To test a new concept for their illycaffè retail business, the company opened a pop-up shop in Milan’s Galleria San Carlo. The dimensional environment was created by interdisciplinary architect Caterina Tiazzoldi, who divides her time between a design practicing in Torino, Italy, and teaching in the architecture program at New York’s Columbia University.

From the all-glass storefront, shoppers can view the red-accented white interior that presents 200 cubes seemingly engaged in a fast game of space interplay, covering the walls and ceiling. “The basis for the geometry of the modules was flexibility,” Tiazzoldi says.
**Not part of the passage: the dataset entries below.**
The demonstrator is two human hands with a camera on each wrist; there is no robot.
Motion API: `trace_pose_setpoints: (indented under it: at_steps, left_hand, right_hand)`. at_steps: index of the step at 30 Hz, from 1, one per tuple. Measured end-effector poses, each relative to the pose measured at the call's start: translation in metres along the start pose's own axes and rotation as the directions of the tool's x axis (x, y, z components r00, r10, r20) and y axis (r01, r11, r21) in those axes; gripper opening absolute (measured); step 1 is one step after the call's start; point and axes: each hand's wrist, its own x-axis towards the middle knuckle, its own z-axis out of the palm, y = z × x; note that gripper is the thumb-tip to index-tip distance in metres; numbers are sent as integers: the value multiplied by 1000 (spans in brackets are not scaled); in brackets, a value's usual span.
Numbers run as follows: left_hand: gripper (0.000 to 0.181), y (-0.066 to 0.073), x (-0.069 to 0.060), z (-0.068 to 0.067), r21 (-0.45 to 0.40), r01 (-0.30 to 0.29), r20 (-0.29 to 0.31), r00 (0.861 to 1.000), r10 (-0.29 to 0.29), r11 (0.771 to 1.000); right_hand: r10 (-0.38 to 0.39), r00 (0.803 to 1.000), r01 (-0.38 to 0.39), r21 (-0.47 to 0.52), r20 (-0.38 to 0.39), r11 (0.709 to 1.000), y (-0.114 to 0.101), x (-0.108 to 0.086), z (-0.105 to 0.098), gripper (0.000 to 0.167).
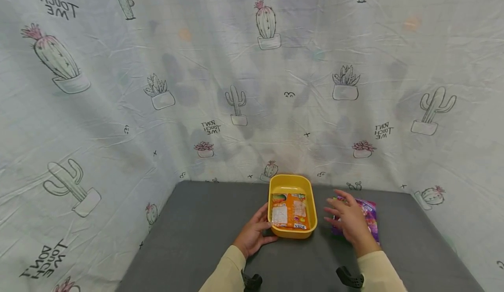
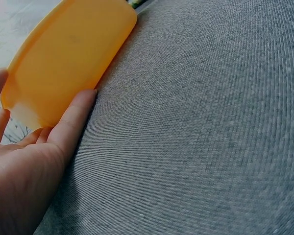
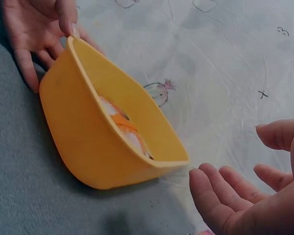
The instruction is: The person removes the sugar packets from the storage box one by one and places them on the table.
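Observation:
A yellow plastic container (image 1: pixel 292 179) stands on the grey table, with an orange snack packet (image 1: pixel 289 212) lying inside. My left hand (image 1: pixel 253 235) holds the container's near left corner. In the left wrist view its thumb (image 2: pixel 78 115) lies along the near wall, and other fingers wrap the far side of the corner. To the right, a purple packet (image 1: pixel 370 217) is partly hidden under my right hand (image 1: pixel 348 220). That hand has its fingers spread and slightly bent, holding nothing. Whether it touches the purple packet I cannot tell.
The grey table (image 1: pixel 197 231) reaches back to a white cactus-print curtain (image 1: pixel 197 86), which also rises on both sides. The container's far end stands close to the back curtain. Black straps (image 1: pixel 349 278) sit at both wrists.

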Motion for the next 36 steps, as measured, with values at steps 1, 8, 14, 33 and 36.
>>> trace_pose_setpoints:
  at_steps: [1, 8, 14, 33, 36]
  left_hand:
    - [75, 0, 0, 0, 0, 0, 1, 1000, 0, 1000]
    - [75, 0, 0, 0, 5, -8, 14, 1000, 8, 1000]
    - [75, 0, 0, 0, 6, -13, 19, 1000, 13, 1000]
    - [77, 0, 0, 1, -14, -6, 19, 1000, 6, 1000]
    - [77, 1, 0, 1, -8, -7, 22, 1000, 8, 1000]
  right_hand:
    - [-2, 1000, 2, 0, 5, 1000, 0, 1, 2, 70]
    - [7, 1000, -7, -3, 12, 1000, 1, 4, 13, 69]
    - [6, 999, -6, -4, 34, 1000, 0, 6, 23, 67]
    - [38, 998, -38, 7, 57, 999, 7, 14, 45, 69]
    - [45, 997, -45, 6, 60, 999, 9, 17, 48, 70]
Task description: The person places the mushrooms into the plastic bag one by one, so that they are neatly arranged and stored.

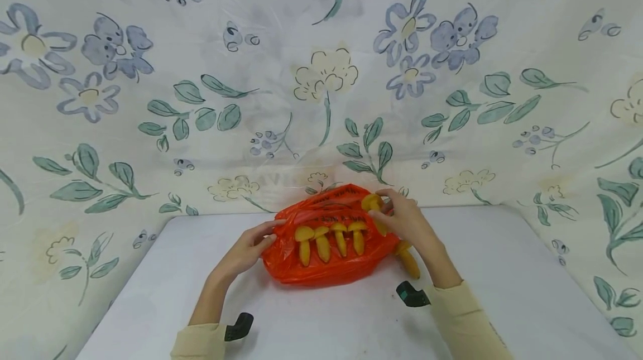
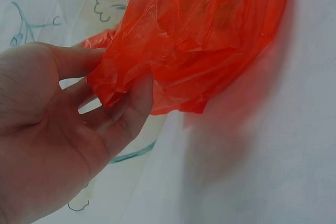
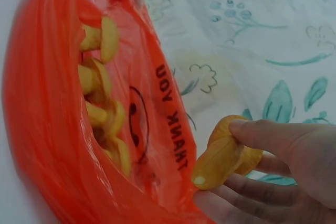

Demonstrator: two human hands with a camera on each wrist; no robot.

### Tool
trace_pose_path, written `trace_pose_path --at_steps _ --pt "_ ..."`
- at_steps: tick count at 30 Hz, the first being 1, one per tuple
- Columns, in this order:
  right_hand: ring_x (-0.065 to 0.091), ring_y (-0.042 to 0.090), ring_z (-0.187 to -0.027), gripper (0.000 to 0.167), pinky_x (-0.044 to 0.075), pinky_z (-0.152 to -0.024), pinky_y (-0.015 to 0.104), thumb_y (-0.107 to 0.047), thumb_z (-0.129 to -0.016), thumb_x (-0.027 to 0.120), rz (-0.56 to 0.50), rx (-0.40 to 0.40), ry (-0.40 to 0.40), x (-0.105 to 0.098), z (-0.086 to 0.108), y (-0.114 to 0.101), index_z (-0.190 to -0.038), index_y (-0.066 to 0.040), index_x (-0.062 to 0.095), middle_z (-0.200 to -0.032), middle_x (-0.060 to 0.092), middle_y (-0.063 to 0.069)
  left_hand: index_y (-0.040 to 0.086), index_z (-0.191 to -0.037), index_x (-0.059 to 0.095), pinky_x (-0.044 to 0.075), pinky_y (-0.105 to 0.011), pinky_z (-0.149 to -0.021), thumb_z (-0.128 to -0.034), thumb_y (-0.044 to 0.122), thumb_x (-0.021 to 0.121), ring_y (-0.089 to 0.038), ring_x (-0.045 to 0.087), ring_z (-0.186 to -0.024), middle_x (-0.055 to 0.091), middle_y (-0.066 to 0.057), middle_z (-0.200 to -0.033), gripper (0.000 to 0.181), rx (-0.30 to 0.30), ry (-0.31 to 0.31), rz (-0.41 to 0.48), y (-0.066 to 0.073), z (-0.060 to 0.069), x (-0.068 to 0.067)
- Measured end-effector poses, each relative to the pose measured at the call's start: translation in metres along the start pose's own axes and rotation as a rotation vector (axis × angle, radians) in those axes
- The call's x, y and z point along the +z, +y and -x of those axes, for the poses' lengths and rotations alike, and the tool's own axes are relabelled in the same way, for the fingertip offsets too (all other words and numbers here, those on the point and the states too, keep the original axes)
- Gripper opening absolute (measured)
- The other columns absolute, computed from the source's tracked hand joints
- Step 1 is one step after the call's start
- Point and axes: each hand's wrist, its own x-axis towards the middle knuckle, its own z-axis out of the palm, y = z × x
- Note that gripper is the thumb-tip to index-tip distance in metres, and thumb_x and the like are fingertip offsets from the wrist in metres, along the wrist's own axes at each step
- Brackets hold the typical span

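A red plastic bag (image 1: 321, 270) with black printing lies on the white table, its mouth open. Several yellow mushrooms (image 1: 322, 244) lie side by side in it, caps toward the printed wall. My left hand (image 1: 248, 249) holds the bag's left edge between thumb and fingers, as the left wrist view shows. Over the bag's right end, my right hand (image 1: 402, 215) pinches another yellow mushroom (image 3: 220, 153), its stem pointing at the bag in the right wrist view. One more mushroom (image 1: 409, 261) rests on the table beside the bag's right end, under the right forearm.
The white table (image 1: 502, 293) extends to both sides of the bag. Right behind it hangs a floral cloth (image 1: 281, 97), which also covers the sides. A black camera mount (image 1: 413, 294) juts from the right wrist, another mount (image 1: 239, 327) from the left.
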Motion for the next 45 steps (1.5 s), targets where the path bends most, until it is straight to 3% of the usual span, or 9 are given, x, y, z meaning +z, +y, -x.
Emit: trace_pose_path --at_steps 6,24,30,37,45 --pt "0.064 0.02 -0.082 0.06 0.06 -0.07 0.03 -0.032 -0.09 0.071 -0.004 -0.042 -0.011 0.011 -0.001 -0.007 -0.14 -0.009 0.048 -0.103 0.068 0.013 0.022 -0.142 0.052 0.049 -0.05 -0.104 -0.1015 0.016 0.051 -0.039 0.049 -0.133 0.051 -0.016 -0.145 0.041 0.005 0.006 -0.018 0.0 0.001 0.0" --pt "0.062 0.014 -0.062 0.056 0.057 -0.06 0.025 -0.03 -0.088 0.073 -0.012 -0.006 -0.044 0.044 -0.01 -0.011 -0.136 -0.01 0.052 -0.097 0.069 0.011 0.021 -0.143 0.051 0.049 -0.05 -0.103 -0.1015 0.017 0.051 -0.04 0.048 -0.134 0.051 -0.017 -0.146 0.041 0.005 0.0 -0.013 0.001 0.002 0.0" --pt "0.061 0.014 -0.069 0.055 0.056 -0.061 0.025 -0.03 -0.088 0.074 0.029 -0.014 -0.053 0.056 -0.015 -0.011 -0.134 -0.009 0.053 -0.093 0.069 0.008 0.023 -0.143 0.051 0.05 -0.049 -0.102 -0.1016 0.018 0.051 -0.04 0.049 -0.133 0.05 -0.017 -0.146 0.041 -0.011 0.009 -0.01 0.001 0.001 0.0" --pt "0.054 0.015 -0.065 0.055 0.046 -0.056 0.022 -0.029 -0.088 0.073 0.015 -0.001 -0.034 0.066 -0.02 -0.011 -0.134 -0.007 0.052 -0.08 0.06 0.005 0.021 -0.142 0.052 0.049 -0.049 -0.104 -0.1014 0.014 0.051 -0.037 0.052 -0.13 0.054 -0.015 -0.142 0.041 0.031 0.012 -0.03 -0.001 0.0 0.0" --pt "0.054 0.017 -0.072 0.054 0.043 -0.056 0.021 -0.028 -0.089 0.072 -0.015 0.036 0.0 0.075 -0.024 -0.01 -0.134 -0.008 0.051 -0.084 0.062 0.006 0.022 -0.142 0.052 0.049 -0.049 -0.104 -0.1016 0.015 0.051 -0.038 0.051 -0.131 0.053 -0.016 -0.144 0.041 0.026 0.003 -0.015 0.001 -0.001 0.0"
The same unit also is used for the display of illy products: coffee, coffee makers, cups, mugs, frothers, grinders, glasses, pitchers, and selected teas and chocolate.

By varying the depth of the cube’s shell, thickness and opacity, Tiazzoldi’s design was translated into stacked and individually hung units that also function to contain the shop’s lighting, as well as a tasting bar, display table, counter, frame for viewing an illy video, storage, housing for communications equipment and recycling bins.
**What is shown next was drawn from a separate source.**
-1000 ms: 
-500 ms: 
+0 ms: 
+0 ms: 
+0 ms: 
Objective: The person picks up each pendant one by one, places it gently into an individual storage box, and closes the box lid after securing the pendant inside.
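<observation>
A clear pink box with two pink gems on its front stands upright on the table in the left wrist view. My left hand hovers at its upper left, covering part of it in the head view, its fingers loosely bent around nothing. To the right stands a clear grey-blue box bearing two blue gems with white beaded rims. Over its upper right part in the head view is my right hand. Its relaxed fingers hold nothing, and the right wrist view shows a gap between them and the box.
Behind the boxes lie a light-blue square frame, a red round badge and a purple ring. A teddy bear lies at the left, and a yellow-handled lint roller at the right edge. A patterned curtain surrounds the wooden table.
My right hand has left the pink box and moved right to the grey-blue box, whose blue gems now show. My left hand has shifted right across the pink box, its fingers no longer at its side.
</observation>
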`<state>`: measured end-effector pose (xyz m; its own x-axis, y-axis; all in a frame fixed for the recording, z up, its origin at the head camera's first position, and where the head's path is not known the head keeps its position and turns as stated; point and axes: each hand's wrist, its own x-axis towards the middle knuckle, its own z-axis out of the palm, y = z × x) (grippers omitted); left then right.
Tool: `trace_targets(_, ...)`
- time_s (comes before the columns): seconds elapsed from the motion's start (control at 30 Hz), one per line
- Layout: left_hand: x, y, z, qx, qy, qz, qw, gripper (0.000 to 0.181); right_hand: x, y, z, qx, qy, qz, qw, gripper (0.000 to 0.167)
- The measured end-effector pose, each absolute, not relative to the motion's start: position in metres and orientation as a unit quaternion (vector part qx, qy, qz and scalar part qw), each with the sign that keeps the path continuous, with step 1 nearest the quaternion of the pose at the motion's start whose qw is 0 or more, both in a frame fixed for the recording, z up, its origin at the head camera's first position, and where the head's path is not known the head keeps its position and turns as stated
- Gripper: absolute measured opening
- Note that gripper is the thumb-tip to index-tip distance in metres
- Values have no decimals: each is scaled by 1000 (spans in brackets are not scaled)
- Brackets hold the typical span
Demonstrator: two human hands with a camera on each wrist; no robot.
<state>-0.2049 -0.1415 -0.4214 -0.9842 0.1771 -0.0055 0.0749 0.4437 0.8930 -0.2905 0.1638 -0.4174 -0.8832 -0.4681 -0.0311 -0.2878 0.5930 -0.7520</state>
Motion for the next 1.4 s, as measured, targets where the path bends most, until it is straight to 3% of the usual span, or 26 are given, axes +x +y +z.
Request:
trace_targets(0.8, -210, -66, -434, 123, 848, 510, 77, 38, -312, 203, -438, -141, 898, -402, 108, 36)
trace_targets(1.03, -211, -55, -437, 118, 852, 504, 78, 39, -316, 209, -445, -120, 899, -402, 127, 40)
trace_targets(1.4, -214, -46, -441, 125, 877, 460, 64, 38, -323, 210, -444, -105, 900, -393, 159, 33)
Three types of lamps, all rated at 4,000°K, provide ambient and accent illumination. For the ceiling, Tiazzoldi collaborated with Bologna, Italy-based lighting fixture manufacturer Lucifero to modify an existing fluorescent style into a three-light design for the desired configuration within the overhead cubes. “They are fitted with a dimmer, so the output intensity can be regulated,” she explains. “We have also incorporated an inverter, so that in case of a blackout, the units can still be operable and serve as emergency illumination.”
Within the cubes used for product display, Tiazzoldi specified LEDs, citing their heatless output that would not be harmful to the merchandise.

Tiazzoldi and her staff used Grasshopper software to manipulate the placement patterns of the cubes. “There are over 3,000 configuration options possible with this system,” she says. “Because it is modular, it can be adapted to many locations. Additionally, it’s particularly efficient for reconfiguring a store like the illy shop, where the products have similar measurements and have related end uses.”

Overall, the cubed lighting effect adds depth and a bit of brightness to highlight what illy is best known for—a rich, dark cup of deliciousness.